TASK ITEM: Lines in the listing that hold the string "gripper" need to be tallied, and the total given alone.

INFORMATION SUPPLIED:
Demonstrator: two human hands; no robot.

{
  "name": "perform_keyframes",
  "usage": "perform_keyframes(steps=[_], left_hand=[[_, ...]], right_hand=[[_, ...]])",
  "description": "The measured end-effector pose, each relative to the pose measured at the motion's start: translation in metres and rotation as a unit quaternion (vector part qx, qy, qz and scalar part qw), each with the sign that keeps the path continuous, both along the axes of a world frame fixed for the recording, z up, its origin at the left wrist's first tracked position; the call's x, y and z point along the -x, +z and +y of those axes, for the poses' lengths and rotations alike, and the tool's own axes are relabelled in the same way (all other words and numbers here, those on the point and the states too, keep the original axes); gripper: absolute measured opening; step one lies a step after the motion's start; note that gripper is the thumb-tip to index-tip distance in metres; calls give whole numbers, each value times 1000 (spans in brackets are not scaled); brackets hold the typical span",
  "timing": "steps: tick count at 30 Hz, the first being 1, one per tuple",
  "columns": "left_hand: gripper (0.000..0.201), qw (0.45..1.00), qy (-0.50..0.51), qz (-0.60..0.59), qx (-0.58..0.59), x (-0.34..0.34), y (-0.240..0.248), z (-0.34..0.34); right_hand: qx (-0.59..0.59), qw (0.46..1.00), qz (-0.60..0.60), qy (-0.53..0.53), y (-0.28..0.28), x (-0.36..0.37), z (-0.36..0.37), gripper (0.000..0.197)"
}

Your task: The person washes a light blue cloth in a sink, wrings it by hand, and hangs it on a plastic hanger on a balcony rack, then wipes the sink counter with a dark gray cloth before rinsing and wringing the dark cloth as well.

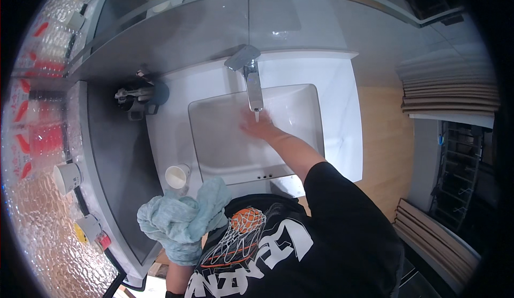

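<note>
Sink [217, 137], right hand [258, 129] under faucet [254, 86]

Soft light, glints on faucet [254, 86] — right grip [259, 128] motion-blurred — outer edges bowed, corners black.

The cloth [179, 220] is pale blue-green, the cup [177, 176] near-white, the tap [254, 90] shiny silver. The sink [211, 137] is off-white, and the desk [342, 129] white with faint grey veining. The black shirt [353, 217] carries an orange ball [246, 219], a white net [239, 241] and bold white lettering [297, 239]. The floor [385, 132] is light tan.
</note>
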State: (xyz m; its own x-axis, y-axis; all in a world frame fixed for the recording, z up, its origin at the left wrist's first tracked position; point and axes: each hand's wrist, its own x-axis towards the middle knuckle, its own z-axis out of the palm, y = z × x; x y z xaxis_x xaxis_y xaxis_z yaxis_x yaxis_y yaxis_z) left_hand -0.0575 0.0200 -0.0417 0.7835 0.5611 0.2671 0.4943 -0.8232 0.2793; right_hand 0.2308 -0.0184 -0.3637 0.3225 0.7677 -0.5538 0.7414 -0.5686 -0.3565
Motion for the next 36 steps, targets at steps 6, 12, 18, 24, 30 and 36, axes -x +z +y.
perform_keyframes(steps=[6, 12, 18, 24, 30, 36], left_hand=[[34, 1000, -7, -2, 6, -1, -2, 0], [34, 1000, -4, -5, 5, -2, -1, -2], [35, 1000, -8, -5, 3, -3, 0, -3], [35, 1000, -9, -8, 1, -3, 1, -7], [36, 1000, -10, -12, -2, -2, -1, -9], [36, 1000, -3, -13, -5, 1, 0, -14]], right_hand=[[-64, 989, -9, 129, -1, -21, -27, 70], [-52, 989, -97, 98, 7, -8, -54, 74], [-105, 984, -118, 77, -15, -1, -69, 69], [-84, 982, -141, 91, -10, 1, -63, 71], [-30, 981, -137, 131, -1, -1, -42, 74], [-16, 988, -102, 117, 8, 1, -43, 74]])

SOLUTION TO THIS TASK: 2